Target CPC elites and their overseas wealth, expose it and seize it. Go after foreign bank accounts, real estate and the bolt-holes in New York, Vancouver, London, Sydney and elsewhere. And no more “green cards.” No more of the good life for Chinese elites – who are already on the verge of becoming pariahs – owing to Xinjiang genocide and snuffing out Hong Kong people’s freedom.
And Covid-19 has made China far more enemies than friends around the world.
But to impose the one “non-kinetic” cost that really matters to Chinese communist leaders, cut off the flow of foreign exchange – convertible currency – into the PRC. This is the “juice” that keeps the CPC and its economy and “international operations” going.
Here’s the test, however.
Is the Biden administration willing to impose costs in a way that actually hurts the other side? Or will it be done in a McNamara-esque fashion – with costs and pressure lovingly calibrated and applied in a way that makes sense in Washington – and that doesn’t inconvenience Wall Street and the Chamber of Commerce?
If so, the PRC can handle it all.
The Chinese can practically smell weakness. And if the other guy thinks you are inclined to pull your punches and not willing to “go all the way,” he’ll just wait for you to tire and eventually give in.
In fairness, the Biden administration is just getting started and deserves both a chance and support.
One hopes that Biden’s new foreign-policy team – many of whom had earlier turns at the plate without distinguishing themselves – learned their lessons about what works and what doesn’t with China.

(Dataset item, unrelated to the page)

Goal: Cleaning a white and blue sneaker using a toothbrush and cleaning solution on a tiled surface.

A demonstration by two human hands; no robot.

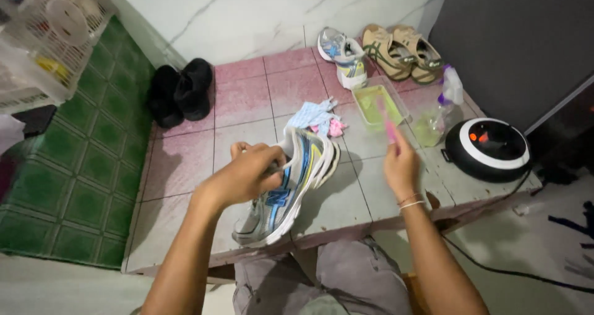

And maybe Jake Sullivan remembers what “imposing costs” meant and led to in the Asia-Pacific region during the Obama administration. And it’s even better if he is now inclined to give the expression a new meaning.
Grant Newsham is a senior research fellow at the Japan Forum for Strategic Studies in Tokyo with more than 20 years’ experience in Japan and elsewhere in Asia as a US diplomat, business executive, and US Marine Corps officer.